Space: the final frontier. It’s a place that’s infinitely as large as it is wondrous. From astrophysicists to people outstretched on a blanket in their backyard, its twinkling stars, celestial bodies and raining meteor showers have puzzled and astounded many from the first time we gazed our eyes upon the sky. Thanks to advancements in technology, we’re now able to peer farther into its dark recesses than we ever thought possible and marvel at Mother Nature’s greatest light show. If you’re looking for a firsthand experience but don’t have any equipment of your own, fear not, these cosmic hotspots are here to sate your imagination.
Telescopes For Use
The Tate Laboratory of Physics & Astronomy at the University of Minnesota has long been a venue for star parties, but while it receives a much-needed facelift, stargazers can still get their celestial fix every first and third Friday of the month during the fall and spring semesters at the Bell Museum of Natural History. Included each night is a short, 20-minute presentation followed by outdoor observing (weather permitting) in the courtyard outside the museum.
Each year from April through November, the Minnesota Astronomical Society hosts stargazing parties come clouds or high water inside Baylor Regional Park on the shores of Eagle Lake. Spread across two observatories (Onan Observatory and Sylvia A. Casby Observatory), space connoisseurs have access to more than a dozen state-of-the-art telescopes and the Hotspot Classroom, a room dedicated to conducting presentations, live telescope feeds, and warming cold bodies on crisp nights.

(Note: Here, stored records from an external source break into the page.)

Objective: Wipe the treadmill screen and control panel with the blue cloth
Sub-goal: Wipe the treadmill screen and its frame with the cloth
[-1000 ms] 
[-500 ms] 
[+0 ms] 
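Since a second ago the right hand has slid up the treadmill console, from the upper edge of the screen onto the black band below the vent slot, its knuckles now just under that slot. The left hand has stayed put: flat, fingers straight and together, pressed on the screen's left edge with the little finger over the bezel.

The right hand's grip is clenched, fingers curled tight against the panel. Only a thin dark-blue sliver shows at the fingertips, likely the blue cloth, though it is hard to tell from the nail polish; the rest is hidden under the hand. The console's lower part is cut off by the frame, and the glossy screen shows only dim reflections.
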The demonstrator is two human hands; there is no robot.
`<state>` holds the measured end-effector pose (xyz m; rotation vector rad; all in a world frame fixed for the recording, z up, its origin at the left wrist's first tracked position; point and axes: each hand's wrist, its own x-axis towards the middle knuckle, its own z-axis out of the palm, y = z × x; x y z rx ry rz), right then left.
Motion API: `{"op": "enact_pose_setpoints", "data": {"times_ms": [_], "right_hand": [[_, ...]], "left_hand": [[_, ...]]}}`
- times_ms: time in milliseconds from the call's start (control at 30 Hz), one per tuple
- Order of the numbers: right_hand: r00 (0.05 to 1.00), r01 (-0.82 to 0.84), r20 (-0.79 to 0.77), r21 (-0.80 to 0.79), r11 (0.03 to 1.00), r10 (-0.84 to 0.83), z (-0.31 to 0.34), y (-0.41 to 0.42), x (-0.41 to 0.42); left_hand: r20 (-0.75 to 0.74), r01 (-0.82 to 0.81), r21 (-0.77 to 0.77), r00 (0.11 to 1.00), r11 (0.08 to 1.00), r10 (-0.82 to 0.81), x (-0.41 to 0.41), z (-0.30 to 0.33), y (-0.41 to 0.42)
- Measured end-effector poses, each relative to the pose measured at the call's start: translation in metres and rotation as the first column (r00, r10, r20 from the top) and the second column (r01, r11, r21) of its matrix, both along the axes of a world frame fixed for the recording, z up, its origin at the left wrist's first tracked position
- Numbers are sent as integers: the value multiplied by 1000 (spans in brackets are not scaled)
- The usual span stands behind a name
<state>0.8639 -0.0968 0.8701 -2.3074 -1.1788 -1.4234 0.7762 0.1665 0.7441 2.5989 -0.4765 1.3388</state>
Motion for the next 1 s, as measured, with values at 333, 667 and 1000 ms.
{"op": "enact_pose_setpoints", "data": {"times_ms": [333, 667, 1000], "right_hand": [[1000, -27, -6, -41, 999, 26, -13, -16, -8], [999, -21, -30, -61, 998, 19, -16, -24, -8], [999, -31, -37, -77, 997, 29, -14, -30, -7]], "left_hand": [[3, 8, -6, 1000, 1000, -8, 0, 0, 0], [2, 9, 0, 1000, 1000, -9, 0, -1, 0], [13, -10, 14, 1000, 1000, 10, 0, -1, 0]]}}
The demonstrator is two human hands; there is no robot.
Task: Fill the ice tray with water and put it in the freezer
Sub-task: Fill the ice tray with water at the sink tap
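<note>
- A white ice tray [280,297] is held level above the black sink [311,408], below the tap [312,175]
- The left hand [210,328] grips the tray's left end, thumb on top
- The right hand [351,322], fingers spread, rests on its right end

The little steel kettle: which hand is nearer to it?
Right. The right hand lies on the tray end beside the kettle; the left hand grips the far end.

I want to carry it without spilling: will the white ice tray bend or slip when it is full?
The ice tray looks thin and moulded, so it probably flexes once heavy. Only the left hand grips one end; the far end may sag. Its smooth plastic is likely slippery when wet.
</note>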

Image by Karen Blumberg/flickr
For those looking for a patch of green to set-up shop away from the city lights, Metcalf Observing Field 14 miles east of downtown St. Paul is the perfect solution. While it doesn’t have any public telescopes available for use, it does feature three telescope pads equipped with electricity and a light pollution-free shroud of darkness.
Break free of the city limits during the summer months for Universe in the Park. Every summer from June to August, the Minnesota Institute for Astrophysics puts on a show at various state parks throughout the state. Each show includes a short presentation (20-30 minutes), and covers topics including the history of matter, how astronomers “see,” and a journey through our solar system. After the show, attendees are invited to peep at the stars through 8-inch reflecting telescopes.
If Mother Nature isn’t cooperating with you, a cloud and cold-free cosmic light show can always be found at the ExploraDome at the Bell Museum of Natural History. Every Friday, Saturday and Sunday stargazers can get an astronaut’s-eye-view of Earth, or marvel at the deepest, galaxy-filled edges of the observable universe in any of three shows.